* **TASK ITEM**: Start to finish, return the listing exactly as written.
====================
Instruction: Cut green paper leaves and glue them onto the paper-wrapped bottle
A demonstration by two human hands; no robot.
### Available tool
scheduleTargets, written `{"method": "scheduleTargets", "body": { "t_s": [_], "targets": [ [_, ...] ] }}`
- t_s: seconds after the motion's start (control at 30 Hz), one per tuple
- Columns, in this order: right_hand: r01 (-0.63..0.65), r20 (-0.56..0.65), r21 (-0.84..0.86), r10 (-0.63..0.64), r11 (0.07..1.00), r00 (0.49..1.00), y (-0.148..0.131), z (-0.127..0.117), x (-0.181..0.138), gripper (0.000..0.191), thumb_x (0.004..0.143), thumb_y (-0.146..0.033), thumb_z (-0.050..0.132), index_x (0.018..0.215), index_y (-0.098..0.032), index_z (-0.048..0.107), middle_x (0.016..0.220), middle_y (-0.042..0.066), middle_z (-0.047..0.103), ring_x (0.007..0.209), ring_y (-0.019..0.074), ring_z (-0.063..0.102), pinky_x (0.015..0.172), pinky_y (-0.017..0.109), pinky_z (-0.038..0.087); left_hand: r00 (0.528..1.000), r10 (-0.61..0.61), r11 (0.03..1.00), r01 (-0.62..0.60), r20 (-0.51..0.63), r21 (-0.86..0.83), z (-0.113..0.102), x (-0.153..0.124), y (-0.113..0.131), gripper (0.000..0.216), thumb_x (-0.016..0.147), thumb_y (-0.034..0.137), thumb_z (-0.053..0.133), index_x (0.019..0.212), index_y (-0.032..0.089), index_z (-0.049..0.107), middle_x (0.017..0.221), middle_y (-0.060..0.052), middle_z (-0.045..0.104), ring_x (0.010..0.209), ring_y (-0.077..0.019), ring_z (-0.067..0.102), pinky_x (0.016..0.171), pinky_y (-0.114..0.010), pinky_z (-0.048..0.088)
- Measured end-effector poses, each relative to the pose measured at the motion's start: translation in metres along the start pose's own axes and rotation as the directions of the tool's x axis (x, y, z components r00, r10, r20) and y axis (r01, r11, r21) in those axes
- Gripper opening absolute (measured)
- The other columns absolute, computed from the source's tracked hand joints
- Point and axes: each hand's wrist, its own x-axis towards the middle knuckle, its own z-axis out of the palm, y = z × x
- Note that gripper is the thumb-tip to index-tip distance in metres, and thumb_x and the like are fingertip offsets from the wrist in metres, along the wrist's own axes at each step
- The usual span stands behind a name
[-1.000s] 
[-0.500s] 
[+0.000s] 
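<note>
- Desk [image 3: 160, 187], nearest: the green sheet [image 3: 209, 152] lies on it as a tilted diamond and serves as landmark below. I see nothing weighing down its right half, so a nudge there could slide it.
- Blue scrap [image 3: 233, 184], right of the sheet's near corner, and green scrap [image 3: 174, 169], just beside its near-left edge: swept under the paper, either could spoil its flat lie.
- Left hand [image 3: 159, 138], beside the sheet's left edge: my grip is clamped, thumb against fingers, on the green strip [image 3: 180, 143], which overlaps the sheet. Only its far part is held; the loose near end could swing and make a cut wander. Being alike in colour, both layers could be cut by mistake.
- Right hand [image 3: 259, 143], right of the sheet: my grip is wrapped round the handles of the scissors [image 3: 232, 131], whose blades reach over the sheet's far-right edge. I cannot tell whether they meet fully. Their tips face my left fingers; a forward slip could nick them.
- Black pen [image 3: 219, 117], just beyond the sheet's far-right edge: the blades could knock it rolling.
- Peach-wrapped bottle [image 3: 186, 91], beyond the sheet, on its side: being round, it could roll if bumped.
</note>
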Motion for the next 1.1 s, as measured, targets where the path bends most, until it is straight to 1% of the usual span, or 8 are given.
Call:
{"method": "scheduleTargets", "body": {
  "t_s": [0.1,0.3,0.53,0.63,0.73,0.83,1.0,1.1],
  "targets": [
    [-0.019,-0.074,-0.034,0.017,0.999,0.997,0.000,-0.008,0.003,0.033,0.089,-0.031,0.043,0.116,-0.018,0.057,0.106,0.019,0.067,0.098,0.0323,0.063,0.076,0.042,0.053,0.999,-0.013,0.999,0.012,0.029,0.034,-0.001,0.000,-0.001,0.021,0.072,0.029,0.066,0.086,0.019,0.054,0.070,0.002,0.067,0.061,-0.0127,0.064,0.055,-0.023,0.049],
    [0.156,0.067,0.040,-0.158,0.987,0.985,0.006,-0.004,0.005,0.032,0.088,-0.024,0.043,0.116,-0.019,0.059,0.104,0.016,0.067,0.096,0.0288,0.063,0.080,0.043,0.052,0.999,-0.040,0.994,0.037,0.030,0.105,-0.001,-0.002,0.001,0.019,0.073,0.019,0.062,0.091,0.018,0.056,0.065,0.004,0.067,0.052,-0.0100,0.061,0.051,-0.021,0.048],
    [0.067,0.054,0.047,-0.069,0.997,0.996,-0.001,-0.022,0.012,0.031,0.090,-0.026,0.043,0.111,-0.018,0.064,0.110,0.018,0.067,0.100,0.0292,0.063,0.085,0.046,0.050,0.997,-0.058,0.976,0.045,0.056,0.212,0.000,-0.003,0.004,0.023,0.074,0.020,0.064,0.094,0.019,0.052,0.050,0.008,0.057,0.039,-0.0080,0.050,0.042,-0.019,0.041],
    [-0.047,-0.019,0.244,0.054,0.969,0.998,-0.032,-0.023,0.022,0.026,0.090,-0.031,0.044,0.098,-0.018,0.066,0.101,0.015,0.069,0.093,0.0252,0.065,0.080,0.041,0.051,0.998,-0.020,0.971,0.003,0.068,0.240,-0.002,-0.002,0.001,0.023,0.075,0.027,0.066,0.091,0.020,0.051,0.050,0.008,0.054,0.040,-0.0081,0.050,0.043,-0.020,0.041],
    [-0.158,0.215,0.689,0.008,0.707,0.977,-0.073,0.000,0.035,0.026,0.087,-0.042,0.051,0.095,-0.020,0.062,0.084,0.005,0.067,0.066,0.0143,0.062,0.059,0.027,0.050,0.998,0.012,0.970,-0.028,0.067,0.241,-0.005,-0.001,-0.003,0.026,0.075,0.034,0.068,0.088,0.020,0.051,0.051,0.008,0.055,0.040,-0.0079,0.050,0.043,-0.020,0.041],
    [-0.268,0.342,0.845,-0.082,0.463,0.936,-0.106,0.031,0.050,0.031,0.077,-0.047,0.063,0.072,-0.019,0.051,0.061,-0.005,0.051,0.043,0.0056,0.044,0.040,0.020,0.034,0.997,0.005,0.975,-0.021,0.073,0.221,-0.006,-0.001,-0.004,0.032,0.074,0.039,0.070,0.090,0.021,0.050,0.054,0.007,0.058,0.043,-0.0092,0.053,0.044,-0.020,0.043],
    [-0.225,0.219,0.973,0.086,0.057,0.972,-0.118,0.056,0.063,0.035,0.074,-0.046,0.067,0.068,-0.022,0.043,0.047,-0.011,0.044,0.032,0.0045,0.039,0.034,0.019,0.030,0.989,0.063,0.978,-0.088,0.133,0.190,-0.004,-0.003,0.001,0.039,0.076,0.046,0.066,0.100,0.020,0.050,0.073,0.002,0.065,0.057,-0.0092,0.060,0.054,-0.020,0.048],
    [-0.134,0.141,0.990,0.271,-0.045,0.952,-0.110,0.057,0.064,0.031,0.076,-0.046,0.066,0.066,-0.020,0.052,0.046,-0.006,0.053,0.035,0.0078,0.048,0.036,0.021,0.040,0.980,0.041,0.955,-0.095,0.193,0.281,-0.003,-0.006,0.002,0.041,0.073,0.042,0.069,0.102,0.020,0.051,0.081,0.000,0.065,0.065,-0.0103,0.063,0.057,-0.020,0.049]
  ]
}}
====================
* **EXERCISE SOLUTION**:
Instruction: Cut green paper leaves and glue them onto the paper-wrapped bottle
A demonstration by two human hands; no robot.
### Available tool
scheduleTargets, written `{"method": "scheduleTargets", "body": { "t_s": [_], "targets": [ [_, ...] ] }}`
- t_s: seconds after the motion's start (control at 30 Hz), one per tuple
- Columns, in this order: right_hand: r01 (-0.63..0.65), r20 (-0.56..0.65), r21 (-0.84..0.86), r10 (-0.63..0.64), r11 (0.07..1.00), r00 (0.49..1.00), y (-0.148..0.131), z (-0.127..0.117), x (-0.181..0.138), gripper (0.000..0.191), thumb_x (0.004..0.143), thumb_y (-0.146..0.033), thumb_z (-0.050..0.132), index_x (0.018..0.215), index_y (-0.098..0.032), index_z (-0.048..0.107), middle_x (0.016..0.220), middle_y (-0.042..0.066), middle_z (-0.047..0.103), ring_x (0.007..0.209), ring_y (-0.019..0.074), ring_z (-0.063..0.102), pinky_x (0.015..0.172), pinky_y (-0.017..0.109), pinky_z (-0.038..0.087); left_hand: r00 (0.528..1.000), r10 (-0.61..0.61), r11 (0.03..1.00), r01 (-0.62..0.60), r20 (-0.51..0.63), r21 (-0.86..0.83), z (-0.113..0.102), x (-0.153..0.124), y (-0.113..0.131), gripper (0.000..0.216), thumb_x (-0.016..0.147), thumb_y (-0.034..0.137), thumb_z (-0.053..0.133), index_x (0.019..0.212), index_y (-0.032..0.089), index_z (-0.049..0.107), middle_x (0.017..0.221), middle_y (-0.060..0.052), middle_z (-0.045..0.104), ring_x (0.010..0.209), ring_y (-0.077..0.019), ring_z (-0.067..0.102), pinky_x (0.016..0.171), pinky_y (-0.114..0.010), pinky_z (-0.048..0.088)
- Measured end-effector poses, each relative to the pose measured at the motion's start: translation in metres along the start pose's own axes and rotation as the directions of the tool's x axis (x, y, z components r00, r10, r20) and y axis (r01, r11, r21) in those axes
- Gripper opening absolute (measured)
- The other columns absolute, computed from the source's tracked hand joints
- Point and axes: each hand's wrist, its own x-axis towards the middle knuckle, its own z-axis out of the palm, y = z × x
- Note that gripper is the thumb-tip to index-tip distance in metres, and thumb_x and the like are fingertip offsets from the wrist in metres, along the wrist's own axes at each step
- The usual span stands behind a name
[-1.000s] 
[-0.500s] 
[+0.000s] 
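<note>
- Desk [image 3: 160, 187], nearest: the green sheet [image 3: 209, 152] lies on it as a tilted diamond and serves as landmark below. I see nothing weighing down its right half, so a nudge there could slide it.
- Blue scrap [image 3: 233, 184], right of the sheet's near corner, and green scrap [image 3: 174, 169], just beside its near-left edge: swept under the paper, either could spoil its flat lie.
- Left hand [image 3: 159, 138], beside the sheet's left edge: my grip is clamped, thumb against fingers, on the green strip [image 3: 180, 143], which overlaps the sheet. Only its far part is held; the loose near end could swing and make a cut wander. Being alike in colour, both layers could be cut by mistake.
- Right hand [image 3: 259, 143], right of the sheet: my grip is wrapped round the handles of the scissors [image 3: 232, 131], whose blades reach over the sheet's far-right edge. I cannot tell whether they meet fully. Their tips face my left fingers; a forward slip could nick them.
- Black pen [image 3: 219, 117], just beyond the sheet's far-right edge: the blades could knock it rolling.
- Peach-wrapped bottle [image 3: 186, 91], beyond the sheet, on its side: being round, it could roll if bumped.
</note>
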Motion for the next 1.1 s, as measured, targets where the path bends most, until it is straight to 1% of the usual span, or 8 are given.
Call:
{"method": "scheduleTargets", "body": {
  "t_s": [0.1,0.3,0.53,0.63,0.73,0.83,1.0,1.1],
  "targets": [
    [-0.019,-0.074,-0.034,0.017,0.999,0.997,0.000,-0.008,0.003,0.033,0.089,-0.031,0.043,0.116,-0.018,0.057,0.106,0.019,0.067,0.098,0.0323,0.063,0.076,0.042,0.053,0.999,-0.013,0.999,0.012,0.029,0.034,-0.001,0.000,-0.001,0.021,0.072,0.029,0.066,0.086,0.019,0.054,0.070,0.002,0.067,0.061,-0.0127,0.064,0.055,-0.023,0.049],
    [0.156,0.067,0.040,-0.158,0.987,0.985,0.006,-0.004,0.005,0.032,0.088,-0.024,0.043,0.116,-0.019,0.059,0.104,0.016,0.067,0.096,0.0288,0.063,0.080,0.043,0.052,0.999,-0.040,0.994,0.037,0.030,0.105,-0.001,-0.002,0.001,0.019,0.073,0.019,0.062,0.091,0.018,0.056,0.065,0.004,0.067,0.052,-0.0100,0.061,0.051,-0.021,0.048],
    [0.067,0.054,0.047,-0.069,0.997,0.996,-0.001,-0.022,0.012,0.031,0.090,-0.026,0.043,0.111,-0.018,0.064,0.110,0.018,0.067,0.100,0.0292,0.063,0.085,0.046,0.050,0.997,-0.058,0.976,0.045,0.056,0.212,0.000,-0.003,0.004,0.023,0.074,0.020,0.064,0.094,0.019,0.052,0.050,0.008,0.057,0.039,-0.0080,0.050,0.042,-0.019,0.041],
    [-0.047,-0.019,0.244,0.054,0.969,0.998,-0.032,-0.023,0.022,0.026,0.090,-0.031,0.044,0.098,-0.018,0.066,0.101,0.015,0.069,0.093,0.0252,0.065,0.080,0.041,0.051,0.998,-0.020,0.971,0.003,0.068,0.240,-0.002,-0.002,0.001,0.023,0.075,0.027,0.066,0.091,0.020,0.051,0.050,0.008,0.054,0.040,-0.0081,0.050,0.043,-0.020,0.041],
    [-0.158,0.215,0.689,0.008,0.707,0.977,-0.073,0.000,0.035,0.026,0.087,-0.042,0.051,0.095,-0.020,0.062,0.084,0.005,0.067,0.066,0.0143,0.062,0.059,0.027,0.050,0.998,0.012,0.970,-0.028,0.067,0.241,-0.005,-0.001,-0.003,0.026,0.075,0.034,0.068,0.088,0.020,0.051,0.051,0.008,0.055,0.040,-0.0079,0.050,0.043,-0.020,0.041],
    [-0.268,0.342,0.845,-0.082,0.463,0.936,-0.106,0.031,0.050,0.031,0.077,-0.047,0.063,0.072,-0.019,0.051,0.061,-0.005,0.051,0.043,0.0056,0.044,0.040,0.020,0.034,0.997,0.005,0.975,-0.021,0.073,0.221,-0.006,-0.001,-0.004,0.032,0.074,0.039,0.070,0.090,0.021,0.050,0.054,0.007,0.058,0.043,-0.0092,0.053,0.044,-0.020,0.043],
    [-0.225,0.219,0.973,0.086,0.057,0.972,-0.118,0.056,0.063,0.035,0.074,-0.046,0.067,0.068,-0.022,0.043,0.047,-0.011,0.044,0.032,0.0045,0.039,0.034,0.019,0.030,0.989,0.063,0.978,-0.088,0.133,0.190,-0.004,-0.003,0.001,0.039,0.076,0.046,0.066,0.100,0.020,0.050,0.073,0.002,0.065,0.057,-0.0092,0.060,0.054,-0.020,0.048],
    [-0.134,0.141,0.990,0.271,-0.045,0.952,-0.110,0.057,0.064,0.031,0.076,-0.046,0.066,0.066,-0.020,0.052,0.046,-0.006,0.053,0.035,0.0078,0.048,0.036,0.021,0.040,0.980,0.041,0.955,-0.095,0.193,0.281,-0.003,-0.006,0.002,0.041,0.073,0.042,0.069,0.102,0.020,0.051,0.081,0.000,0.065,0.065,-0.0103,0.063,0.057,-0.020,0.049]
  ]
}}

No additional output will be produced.